*WHAT TO PRODUCE:* Find "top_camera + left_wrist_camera" in the listing below, then set down only that line and each later line, unchanged, leaving out pictures.
|---|
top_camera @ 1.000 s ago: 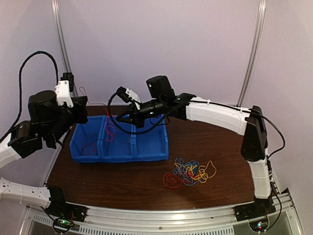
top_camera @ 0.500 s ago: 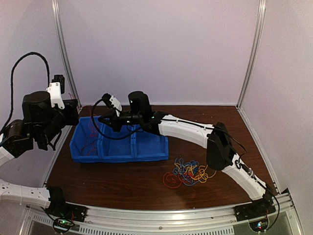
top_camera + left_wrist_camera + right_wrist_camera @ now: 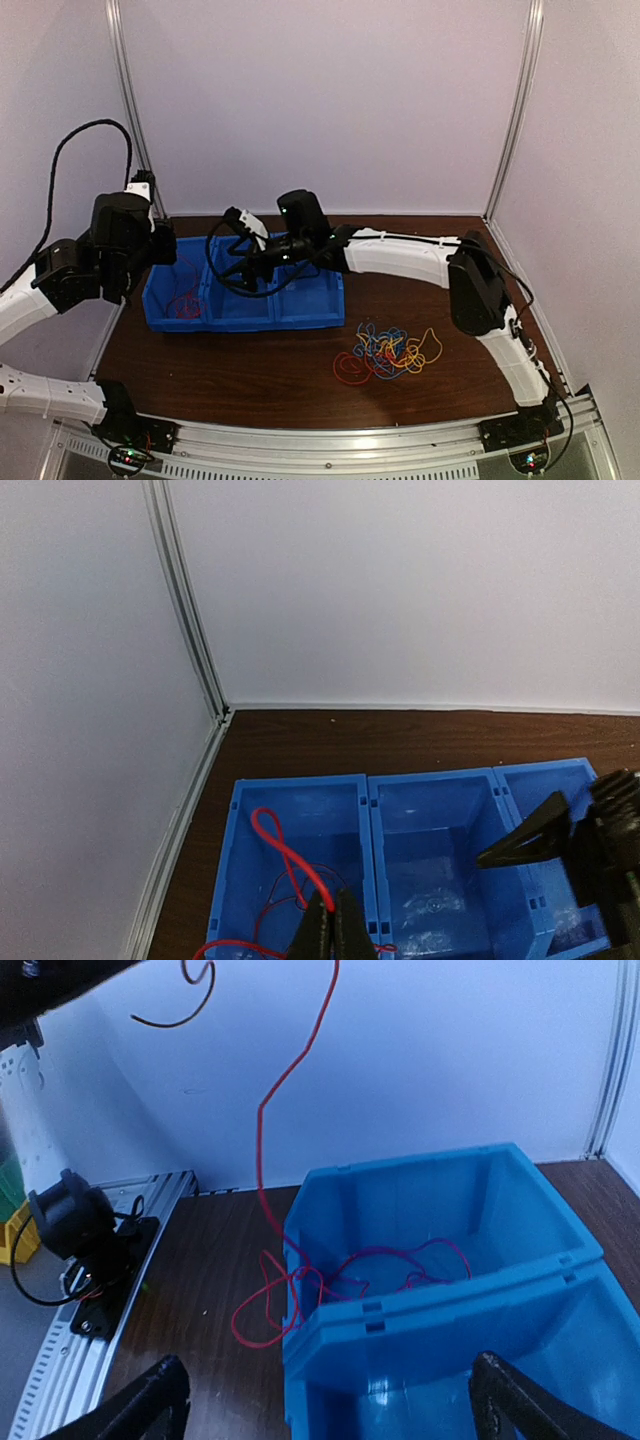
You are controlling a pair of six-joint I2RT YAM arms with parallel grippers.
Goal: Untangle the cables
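The left hand [image 3: 330, 932] pinches a thin red wire [image 3: 288, 852] hanging near-vertically into the left compartment of the blue plastic three-compartment bin [image 3: 300, 312]. The right hand [image 3: 330, 1415] gapes empty beside it. The multicoloured wire knot [image 3: 385, 352] lies toward the dark wooden worktop [image 3: 250, 372]'s near edge, nearer the right arm, unobstructed.

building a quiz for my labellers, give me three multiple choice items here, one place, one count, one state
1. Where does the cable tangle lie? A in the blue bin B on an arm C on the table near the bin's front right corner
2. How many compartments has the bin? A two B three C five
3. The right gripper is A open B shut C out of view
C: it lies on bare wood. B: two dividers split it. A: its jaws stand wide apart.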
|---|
*RESPONSE:*
top_camera + left_wrist_camera + right_wrist_camera @ now: 
You are controlling a pair of six-joint I2RT YAM arms with parallel grippers.
Goal: Untangle the cables
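The left hand [image 3: 330, 932] pinches a thin red wire [image 3: 288, 852] hanging near-vertically into the left compartment of the blue plastic three-compartment bin [image 3: 300, 312]. The right hand [image 3: 330, 1415] gapes empty beside it. The multicoloured wire knot [image 3: 385, 352] lies toward the dark wooden worktop [image 3: 250, 372]'s near edge, nearer the right arm, unobstructed.

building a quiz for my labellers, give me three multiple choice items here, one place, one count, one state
1. Where does the cable tangle lie? A in the blue bin B on an arm C on the table near the bin's front right corner
2. How many compartments has the bin? A two B three C five
3. The right gripper is A open B shut C out of view
C: it lies on bare wood. B: two dividers split it. A: its jaws stand wide apart.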

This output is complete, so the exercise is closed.